● TASK OBJECTIVE
Find the word "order" in the data. Return every line where it appears.

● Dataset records
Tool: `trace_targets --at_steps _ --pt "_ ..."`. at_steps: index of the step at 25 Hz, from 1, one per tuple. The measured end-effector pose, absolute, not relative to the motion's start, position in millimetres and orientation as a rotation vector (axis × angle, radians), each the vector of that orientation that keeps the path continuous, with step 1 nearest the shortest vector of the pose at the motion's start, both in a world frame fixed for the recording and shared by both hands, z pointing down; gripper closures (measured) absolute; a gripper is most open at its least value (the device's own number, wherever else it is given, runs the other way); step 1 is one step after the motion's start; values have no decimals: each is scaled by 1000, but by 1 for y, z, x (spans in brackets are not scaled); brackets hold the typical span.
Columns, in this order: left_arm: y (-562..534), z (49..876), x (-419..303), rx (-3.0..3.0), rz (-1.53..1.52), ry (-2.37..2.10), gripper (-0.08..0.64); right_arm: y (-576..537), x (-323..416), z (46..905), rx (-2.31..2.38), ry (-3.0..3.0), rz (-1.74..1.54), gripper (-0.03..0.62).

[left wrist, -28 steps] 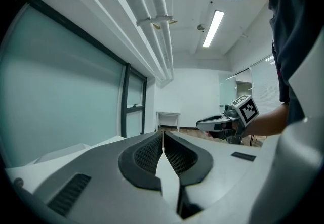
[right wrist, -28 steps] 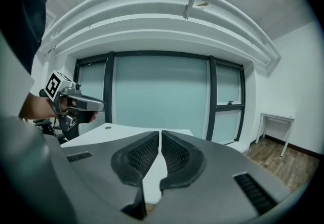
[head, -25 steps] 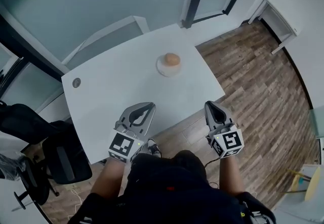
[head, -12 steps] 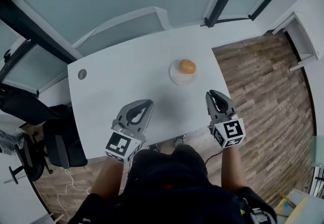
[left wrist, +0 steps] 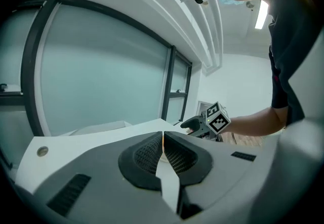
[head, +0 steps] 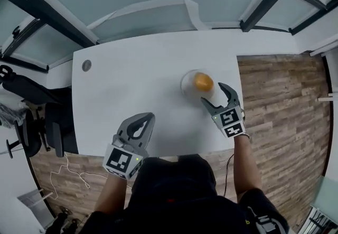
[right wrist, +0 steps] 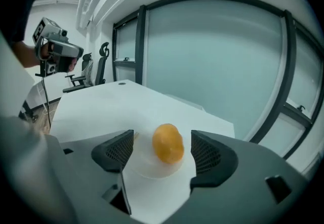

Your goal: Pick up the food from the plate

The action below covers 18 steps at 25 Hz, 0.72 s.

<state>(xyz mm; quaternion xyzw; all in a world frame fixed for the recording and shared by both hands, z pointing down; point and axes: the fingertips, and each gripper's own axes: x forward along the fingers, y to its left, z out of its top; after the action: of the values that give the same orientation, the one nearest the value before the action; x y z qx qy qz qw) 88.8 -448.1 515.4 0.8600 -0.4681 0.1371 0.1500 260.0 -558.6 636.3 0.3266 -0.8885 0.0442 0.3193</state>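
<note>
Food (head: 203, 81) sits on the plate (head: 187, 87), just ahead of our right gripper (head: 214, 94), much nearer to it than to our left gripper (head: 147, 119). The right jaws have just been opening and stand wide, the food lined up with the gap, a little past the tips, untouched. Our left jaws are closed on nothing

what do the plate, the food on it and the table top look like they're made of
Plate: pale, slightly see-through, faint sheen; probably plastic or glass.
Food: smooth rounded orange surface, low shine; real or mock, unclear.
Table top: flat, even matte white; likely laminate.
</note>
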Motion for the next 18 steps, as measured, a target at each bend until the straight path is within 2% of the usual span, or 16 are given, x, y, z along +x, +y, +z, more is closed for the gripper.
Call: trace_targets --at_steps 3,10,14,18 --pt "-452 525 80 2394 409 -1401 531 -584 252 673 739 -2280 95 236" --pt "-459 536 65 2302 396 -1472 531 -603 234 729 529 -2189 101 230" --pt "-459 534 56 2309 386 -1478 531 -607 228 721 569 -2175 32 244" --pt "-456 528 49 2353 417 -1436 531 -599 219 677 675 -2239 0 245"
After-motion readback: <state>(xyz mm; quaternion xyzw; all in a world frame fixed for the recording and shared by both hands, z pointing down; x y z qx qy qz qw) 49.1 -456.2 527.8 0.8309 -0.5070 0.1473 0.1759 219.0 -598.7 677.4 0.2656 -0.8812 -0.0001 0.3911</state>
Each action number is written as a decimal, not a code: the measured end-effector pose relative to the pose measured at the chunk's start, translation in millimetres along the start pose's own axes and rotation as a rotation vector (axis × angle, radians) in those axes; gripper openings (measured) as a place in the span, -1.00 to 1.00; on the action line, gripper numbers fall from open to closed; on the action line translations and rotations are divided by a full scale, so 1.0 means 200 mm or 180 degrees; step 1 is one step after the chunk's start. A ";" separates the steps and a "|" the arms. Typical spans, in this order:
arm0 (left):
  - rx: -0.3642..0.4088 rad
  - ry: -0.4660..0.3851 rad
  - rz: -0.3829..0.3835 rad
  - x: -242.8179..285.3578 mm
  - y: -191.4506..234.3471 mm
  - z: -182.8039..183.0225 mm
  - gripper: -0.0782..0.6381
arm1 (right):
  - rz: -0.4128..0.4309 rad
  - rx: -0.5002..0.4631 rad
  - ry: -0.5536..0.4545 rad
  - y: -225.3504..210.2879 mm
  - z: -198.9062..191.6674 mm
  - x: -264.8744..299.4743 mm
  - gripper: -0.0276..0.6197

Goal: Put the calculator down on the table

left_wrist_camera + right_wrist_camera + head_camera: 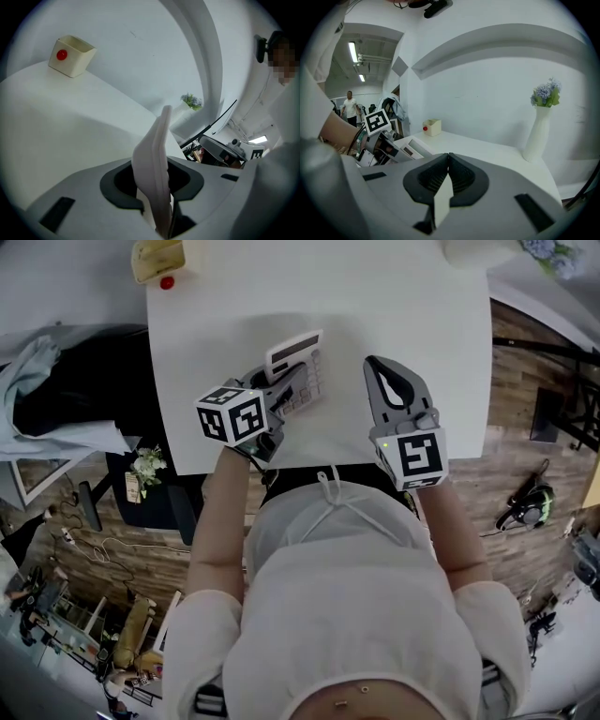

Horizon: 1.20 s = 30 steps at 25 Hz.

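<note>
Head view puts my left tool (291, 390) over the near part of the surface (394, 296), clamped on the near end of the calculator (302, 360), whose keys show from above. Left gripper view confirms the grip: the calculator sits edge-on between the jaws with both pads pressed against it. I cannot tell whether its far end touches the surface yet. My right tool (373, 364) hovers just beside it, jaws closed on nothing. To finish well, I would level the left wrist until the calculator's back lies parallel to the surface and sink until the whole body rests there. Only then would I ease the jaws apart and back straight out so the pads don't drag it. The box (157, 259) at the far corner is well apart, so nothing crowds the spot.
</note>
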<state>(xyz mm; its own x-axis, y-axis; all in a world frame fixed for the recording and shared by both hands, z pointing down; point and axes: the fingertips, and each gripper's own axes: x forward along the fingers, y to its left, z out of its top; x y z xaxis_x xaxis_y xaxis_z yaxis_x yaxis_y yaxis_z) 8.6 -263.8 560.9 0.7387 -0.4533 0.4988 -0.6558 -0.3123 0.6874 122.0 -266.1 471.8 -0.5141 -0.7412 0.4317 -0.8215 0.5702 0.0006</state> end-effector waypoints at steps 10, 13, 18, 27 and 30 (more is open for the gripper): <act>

● SOLUTION TO THIS EXERCISE
Columns, in this order: left_arm: y (-562..534), z (49..876), x (-419..303), rx (-3.0..3.0), rz (-1.53..1.52), ry (-2.37..2.10), gripper (-0.08..0.64); right_arm: y (-576..537), x (-323..416), z (46..905), rx (-2.31..2.38), ry (-3.0..3.0), rz (-1.74..1.54), gripper (-0.03..0.62).
Each action number is written as a decimal, not a code: the measured end-effector pose relative to the pose measured at the chunk's start, translation in millimetres along the start pose's own axes and rotation as a rotation vector (axis × angle, radians) in those axes; gripper openings (measured) as a place in the span, -1.00 to 1.00; on the action line, gripper numbers fall from open to closed; on the action line translations and rotations are divided by a full scale, so 1.0 means 200 mm or 180 degrees; step 1 is one step after the chunk's start. A ";" separates the steps and a "|" the arms. Typical spans, in this order:

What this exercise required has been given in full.